> [PROMPT] No pictures should appear in the copy. Reproduce exactly the lines from the one containing "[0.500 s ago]" through the end of the material below.

^^^^^^^^

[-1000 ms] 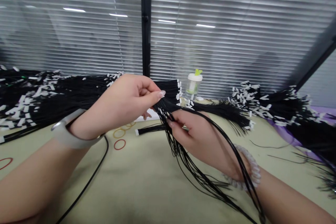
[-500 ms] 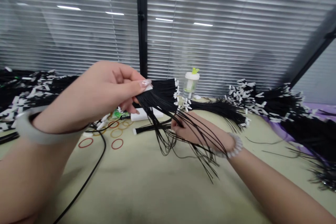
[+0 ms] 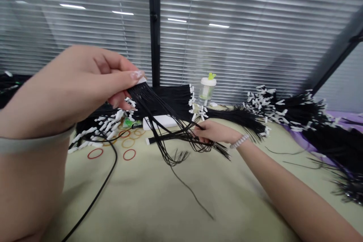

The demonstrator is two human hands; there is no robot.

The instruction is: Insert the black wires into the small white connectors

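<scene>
Raised at the left, my left hand [image 3: 90, 81] pinches the white connector [image 3: 142, 80] of a black wire harness [image 3: 145, 96] between thumb and fingers. Its many thin wires fan down to the right. My right hand [image 3: 217, 131] is closed around part of those wires, low over the table, with their ends sticking out past the fingers. Some strands hang loose in a loop between the hands, and one long wire trails toward me. Under them a second black harness lies on the table, its white connector [image 3: 148, 141] pointing left.
Red rubber bands [image 3: 129, 154] and yellow ones lie at left beside a white box-shaped device [image 3: 160, 122]. A black cable [image 3: 106, 176] runs toward me. Behind stand a lidded clear cup [image 3: 207, 90] and harness bundles with white connectors. More harnesses [image 3: 334, 147] pile up on purple material at right.
My left hand has moved left and up with the connector, drawing the wires out. The right hand has shifted slightly right, and the wire ends are gathered closer in it.
</scene>
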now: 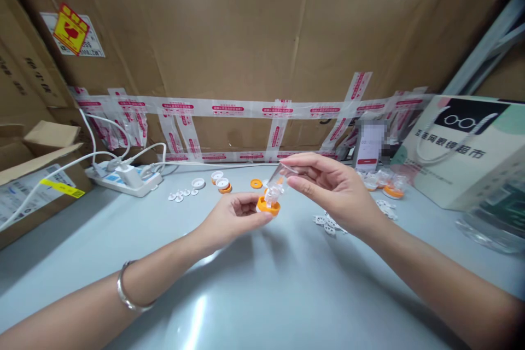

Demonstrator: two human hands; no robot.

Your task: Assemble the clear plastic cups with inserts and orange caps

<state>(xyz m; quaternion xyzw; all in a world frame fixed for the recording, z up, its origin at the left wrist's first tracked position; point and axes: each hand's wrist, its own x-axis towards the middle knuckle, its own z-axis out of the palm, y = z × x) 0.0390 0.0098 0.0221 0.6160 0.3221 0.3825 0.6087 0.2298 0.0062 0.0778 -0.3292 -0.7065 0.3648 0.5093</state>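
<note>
My left hand [235, 214] is closed on an orange round base [268, 206], its thumb along the near side and fingers behind. On top of the base stands a white plastic mechanism [273, 192]. Between the thumb and fingers of my right hand [324, 180] is a clear plastic cover [283, 173], tilted just above the mechanism. Whether the cover touches the mechanism I cannot tell. Behind the hands lies an orange ring [256, 184]. Under the right hand are several white wheel-like parts [328, 224].
To the left are small white discs [179, 195], a white ring [198, 183] and white-and-orange caps [222, 184]. A power strip [129, 180] with cables stands near an open carton [45, 186]. On the right are clear-topped orange pieces [394, 188], a phone [369, 145] and a paper bag [451, 158].
</note>
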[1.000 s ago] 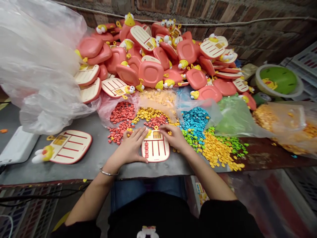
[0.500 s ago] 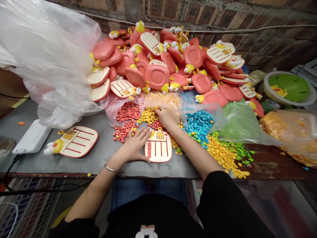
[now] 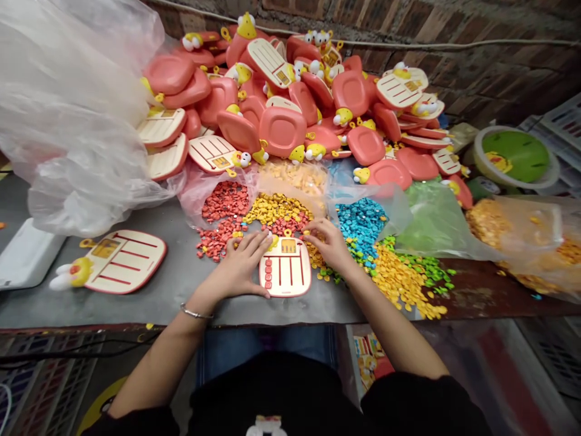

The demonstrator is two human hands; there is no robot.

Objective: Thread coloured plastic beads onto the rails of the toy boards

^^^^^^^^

> [ANSWER TO THE PROBLEM]
[0.500 s ago] 
[now] 

The demonstrator is two human hands; there is no robot.

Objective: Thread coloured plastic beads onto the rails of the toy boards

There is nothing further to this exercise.